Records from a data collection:
◇ ◇ ◇

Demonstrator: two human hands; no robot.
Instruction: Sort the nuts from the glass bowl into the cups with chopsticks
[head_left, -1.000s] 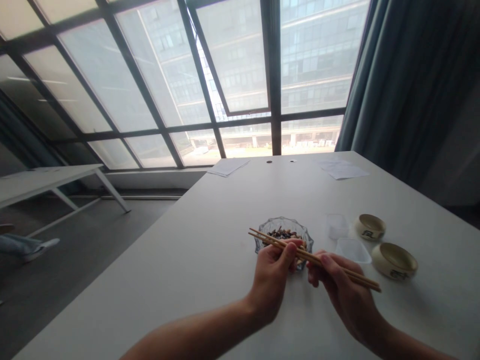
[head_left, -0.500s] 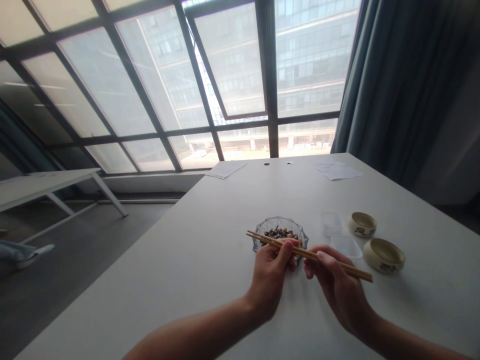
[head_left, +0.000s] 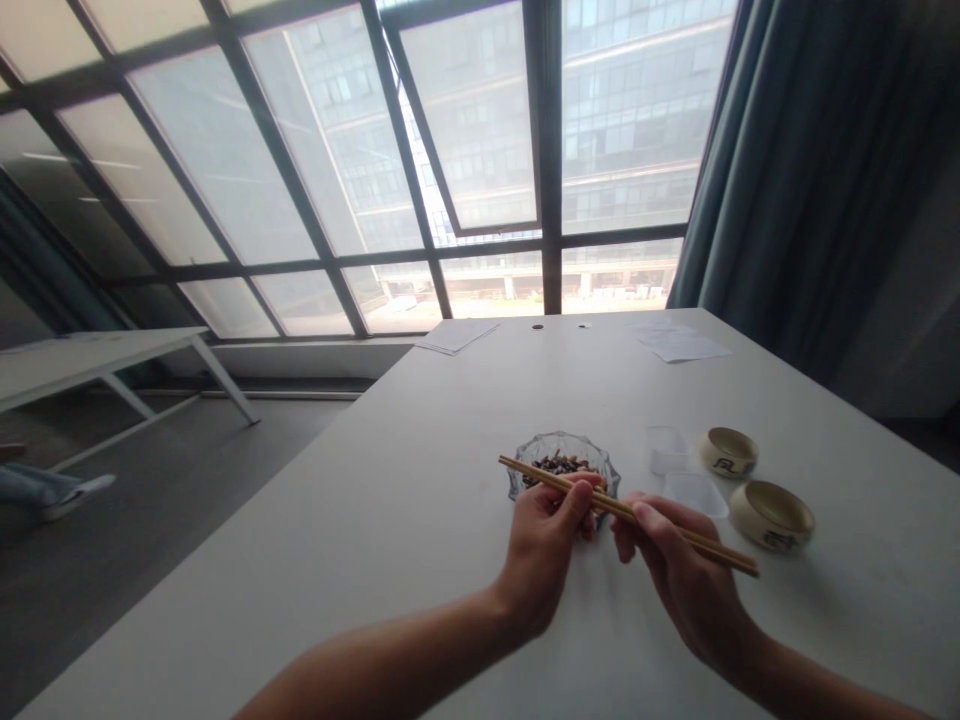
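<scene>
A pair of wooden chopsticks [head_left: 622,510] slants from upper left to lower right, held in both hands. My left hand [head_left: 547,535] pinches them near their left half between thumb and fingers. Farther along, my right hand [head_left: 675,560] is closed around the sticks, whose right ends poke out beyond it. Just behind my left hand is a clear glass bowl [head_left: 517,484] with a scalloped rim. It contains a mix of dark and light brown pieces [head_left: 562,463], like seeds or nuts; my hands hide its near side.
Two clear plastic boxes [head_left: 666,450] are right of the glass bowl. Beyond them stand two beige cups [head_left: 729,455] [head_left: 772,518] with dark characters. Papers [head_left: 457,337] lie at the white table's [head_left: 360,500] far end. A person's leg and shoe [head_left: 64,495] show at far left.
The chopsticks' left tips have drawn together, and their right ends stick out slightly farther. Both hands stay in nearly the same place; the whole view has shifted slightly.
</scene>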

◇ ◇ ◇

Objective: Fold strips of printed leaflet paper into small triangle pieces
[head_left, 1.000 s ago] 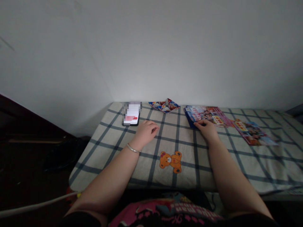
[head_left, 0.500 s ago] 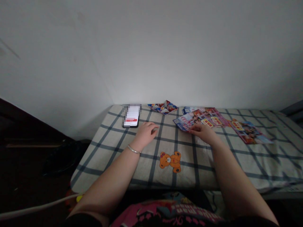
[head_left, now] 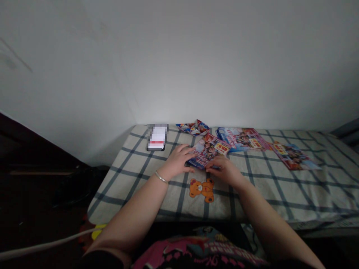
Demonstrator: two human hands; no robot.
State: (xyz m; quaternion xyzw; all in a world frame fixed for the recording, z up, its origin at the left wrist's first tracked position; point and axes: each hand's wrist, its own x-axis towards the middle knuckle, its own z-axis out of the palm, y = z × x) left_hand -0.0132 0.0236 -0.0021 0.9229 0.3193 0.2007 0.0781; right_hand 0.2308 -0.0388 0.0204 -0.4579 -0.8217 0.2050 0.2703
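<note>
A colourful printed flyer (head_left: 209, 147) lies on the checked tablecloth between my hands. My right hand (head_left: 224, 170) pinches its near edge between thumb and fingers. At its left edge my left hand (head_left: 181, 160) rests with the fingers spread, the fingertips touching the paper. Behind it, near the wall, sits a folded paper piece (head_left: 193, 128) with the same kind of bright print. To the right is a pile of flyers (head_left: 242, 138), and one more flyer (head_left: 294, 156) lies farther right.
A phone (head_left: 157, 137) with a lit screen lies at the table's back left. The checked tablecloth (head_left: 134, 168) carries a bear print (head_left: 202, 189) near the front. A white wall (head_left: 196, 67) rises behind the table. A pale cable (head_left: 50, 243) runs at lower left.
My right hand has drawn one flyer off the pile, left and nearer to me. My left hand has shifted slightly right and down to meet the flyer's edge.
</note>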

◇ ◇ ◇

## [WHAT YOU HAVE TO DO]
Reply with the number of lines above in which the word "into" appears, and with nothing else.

## [TASK RESULT]
2